C10-Brazilian-e-commerce-modeling-team / brazilian-e-commerce

0 stars 6 forks source link

feat: Graph 6. Customer satisfaction #66

Closed leopensaa closed 2 years ago

leopensaa commented 2 years ago

💡 Goal

Show a map with a general ranking of customer satisfaction in Brazil to identify better and worse user experiences.

🤝 Acceptance Criteria

See the Notion reference with pictures as example

felipesaldata commented 2 years ago

Advances on the data processing for this chart

# Reviews
reviews_df = pd.read_csv('datasets/order_reviews.csv')
orders_df = pd.read_csv('datasets/orders.csv')
customers_df = pd.read_csv('datasets/customers.csv')
geolocation_df = pd.read_csv('datasets/geolocation.csv')
df_comments = reviews_df.loc[:, ['review_score', 'review_comment_message']]
df_comments = df_comments.dropna(subset=['review_comment_message'])
df_comments = df_comments.reset_index(drop=True)
print(f'Dataset shape: {df_comments.shape}')
df_comments.columns = ['score', 'comment']
df_comments.head()

geolocation_df = geolocation_df.rename(columns={'geolocation_zip_code_prefix':'customer_zip_code_prefix'})

# create a new dataset with the customers geolocation_lat and geolocation_long
customers_geolocation = customers_df.merge(geolocation_df, how='left', on='customer_zip_code_prefix')
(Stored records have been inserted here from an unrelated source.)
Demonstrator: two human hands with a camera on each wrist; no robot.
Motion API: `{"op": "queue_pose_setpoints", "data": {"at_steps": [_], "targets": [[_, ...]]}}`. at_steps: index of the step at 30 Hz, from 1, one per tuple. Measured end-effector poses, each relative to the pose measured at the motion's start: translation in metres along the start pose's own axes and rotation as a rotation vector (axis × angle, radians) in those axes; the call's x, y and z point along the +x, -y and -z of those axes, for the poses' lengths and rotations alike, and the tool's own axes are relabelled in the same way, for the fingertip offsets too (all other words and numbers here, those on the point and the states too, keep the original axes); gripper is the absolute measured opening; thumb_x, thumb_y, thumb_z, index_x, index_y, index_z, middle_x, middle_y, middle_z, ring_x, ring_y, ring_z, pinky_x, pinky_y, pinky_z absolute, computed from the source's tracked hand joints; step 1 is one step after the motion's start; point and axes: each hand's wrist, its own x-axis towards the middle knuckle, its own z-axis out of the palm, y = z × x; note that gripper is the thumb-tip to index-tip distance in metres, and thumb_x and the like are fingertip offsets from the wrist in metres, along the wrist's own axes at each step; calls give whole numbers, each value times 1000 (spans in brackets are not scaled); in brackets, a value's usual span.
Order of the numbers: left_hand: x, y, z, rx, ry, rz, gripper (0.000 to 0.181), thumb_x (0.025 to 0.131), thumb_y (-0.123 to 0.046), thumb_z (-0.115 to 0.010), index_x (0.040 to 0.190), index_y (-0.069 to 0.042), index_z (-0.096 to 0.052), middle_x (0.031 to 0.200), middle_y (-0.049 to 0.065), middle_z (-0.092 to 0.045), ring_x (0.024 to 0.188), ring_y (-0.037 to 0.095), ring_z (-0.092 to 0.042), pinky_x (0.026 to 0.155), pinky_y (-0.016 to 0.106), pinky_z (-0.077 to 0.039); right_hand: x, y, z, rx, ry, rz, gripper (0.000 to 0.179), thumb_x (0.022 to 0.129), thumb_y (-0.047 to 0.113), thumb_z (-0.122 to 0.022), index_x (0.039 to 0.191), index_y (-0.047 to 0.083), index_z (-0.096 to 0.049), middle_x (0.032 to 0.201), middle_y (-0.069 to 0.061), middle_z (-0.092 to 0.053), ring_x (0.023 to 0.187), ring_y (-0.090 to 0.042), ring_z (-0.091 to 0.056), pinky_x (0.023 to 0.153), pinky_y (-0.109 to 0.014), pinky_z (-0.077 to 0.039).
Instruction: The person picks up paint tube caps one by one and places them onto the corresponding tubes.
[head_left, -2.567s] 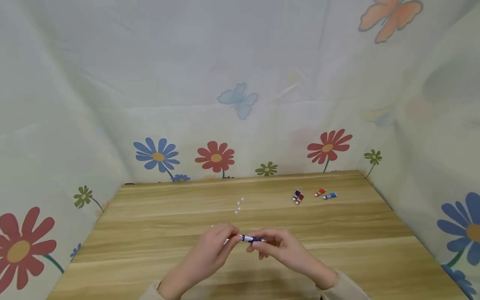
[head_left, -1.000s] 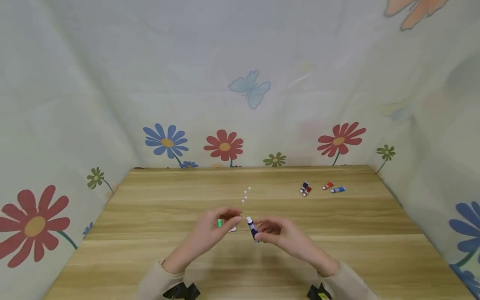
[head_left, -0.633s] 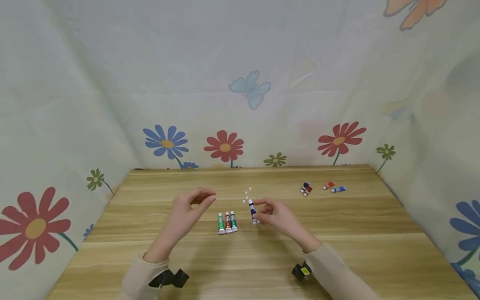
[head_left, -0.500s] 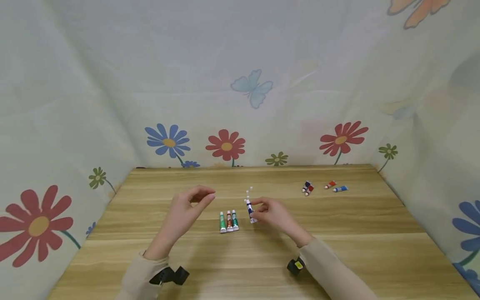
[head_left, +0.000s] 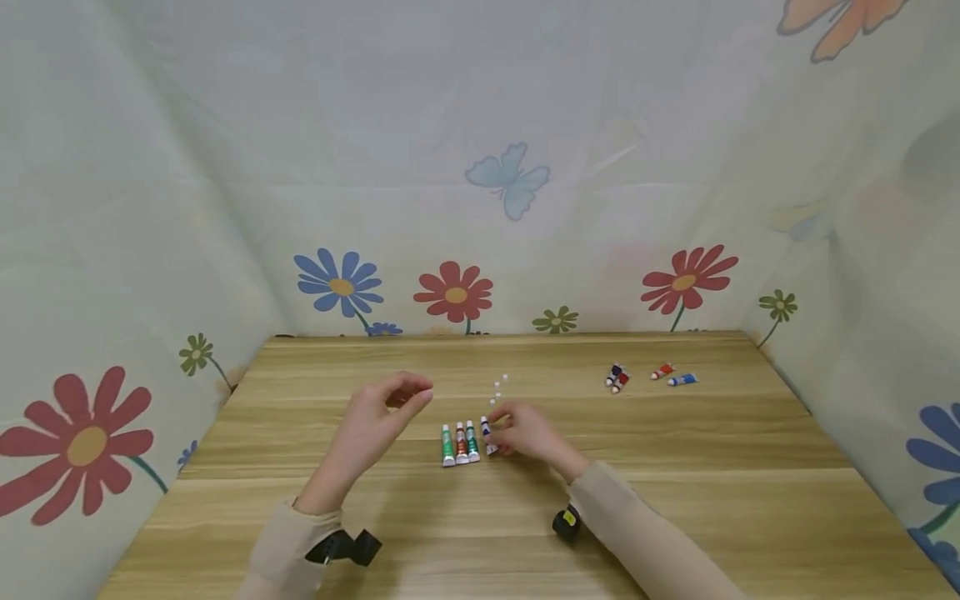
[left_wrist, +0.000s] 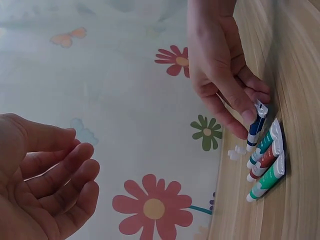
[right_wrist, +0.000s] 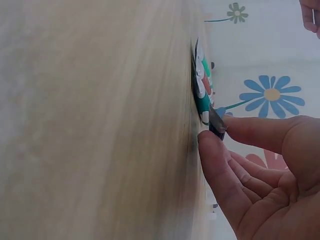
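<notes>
My right hand pinches a dark blue paint tube between thumb and fingers, low over the table, its white cap end pointing away from me. Just left of it lie three paint tubes side by side: a teal one, a reddish-brown one and a green one. In the left wrist view the dark blue tube is close beside the teal tube. My left hand hovers left of the row, fingers loosely curved around nothing.
Several small white pieces lie beyond the right hand on the wooden table. Farther right are a dark tube, a dark red tube, an orange-red tube and a blue tube. A flowered curtain encloses the table.
Both hands were on the dark blue tube at first. The left hand has let go and moved left, uncovering the three tubes. The right hand has brought the dark blue tube down beside them.
</notes>
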Motion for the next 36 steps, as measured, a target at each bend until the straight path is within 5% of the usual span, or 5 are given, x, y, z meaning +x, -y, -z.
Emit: {"op": "queue_pose_setpoints", "data": {"at_steps": [13, 36], "targets": [[27, 29, -26, 105, 133, 26, 21, 98, -28, -69, 110, -12, -72, 94, -1, -69, 84, 16, -62, 72, 32, -53, 4, 0, -13, 27, 42, -18, 23, 89, 5, -74, 106, -8, -69, 70, -6, -68, 56, -14, -62, 52, -29, -55], [84, 46, -86, 249, 347, -19, 10, 95, -17, -72, 100, -8, -71, 88, 0, -68, 78, 14, -60, 71, 31, -52, -4, 0, -6, 25, 63, -34, 25, 89, 1, -72, 109, -11, -68, 69, -10, -68, 56, -15, -63, 53, -29, -56]]}}
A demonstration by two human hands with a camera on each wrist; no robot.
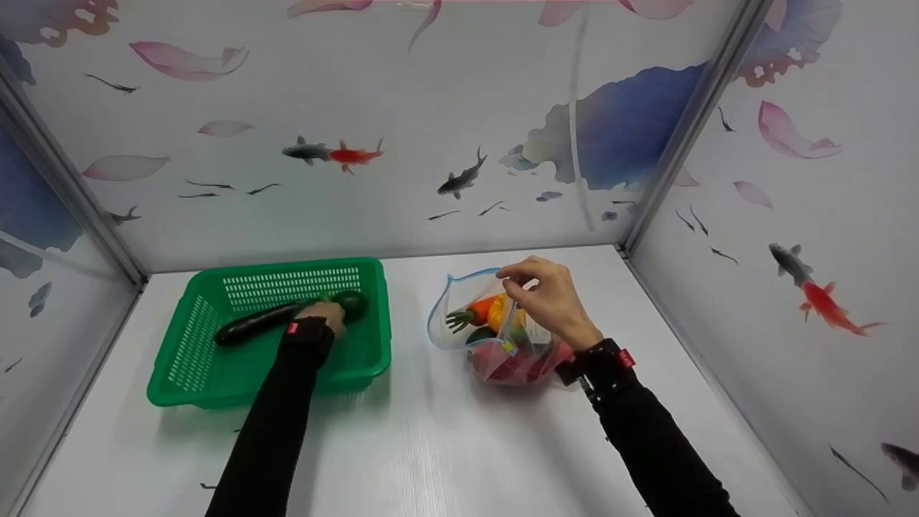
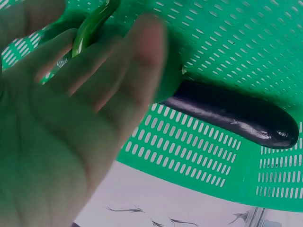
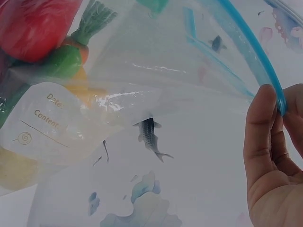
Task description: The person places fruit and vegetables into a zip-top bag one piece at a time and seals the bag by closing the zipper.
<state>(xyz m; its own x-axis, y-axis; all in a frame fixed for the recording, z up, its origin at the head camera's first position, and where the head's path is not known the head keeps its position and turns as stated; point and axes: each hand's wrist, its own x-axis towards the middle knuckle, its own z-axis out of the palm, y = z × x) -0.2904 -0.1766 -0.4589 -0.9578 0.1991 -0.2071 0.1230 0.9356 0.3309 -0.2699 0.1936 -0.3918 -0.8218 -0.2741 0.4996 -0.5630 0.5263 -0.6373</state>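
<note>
My left hand (image 1: 323, 314) reaches into the green basket (image 1: 269, 271), between an eggplant (image 1: 258, 323) and a dark green rounded vegetable (image 1: 352, 304). In the left wrist view its fingers are extended in front of this green vegetable (image 2: 171, 75), hiding part of it; a shiny curved green piece (image 2: 87, 33) shows beyond them. My right hand (image 1: 549, 301) pinches the blue-edged rim of a clear zip bag (image 3: 137, 80) between thumb and fingers. The bag's mouth stands open toward the left. Inside are a carrot (image 1: 482, 310), a yellow pepper (image 1: 497, 314) and red produce (image 3: 38, 28).
The basket and bag stand side by side on a white table (image 1: 423, 445), with a strip of tabletop between them. Printed panels with fish and petals (image 1: 402, 201) enclose the back and both sides. A white label (image 3: 42, 123) is on the bag.
</note>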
# clean the customer_df duplicates customer_unique_id
customers_geolocation = customers_geolocation.drop_duplicates(subset=['customer_unique_id'], keep='first')

# merge customers_geolocation and orders_df
customers_geolocation_orders = orders_df.merge(customers_geolocation, how='left', on='customer_id')

# mergue customers_geolocation_orders with reviews_df
customers__orders_reviews = customers_geolocation_orders.merge(reviews_df, how='left', on='order_id')

# map the review_score to a numerical value
score_map = {
    1: 'negative',
    2: 'negative',
    3: 'positive',
    4: 'positive',
    5: 'positive'
}
customers__orders_reviews['sentiment_label'] = customers__orders_reviews['review_score'].map(score_map)

# drop customers__orders_reviews with zip_code_prefix = 0 or nan
customers__orders_reviews = customers__orders_reviews[customers__orders_reviews['customer_zip_code_prefix'] != 0]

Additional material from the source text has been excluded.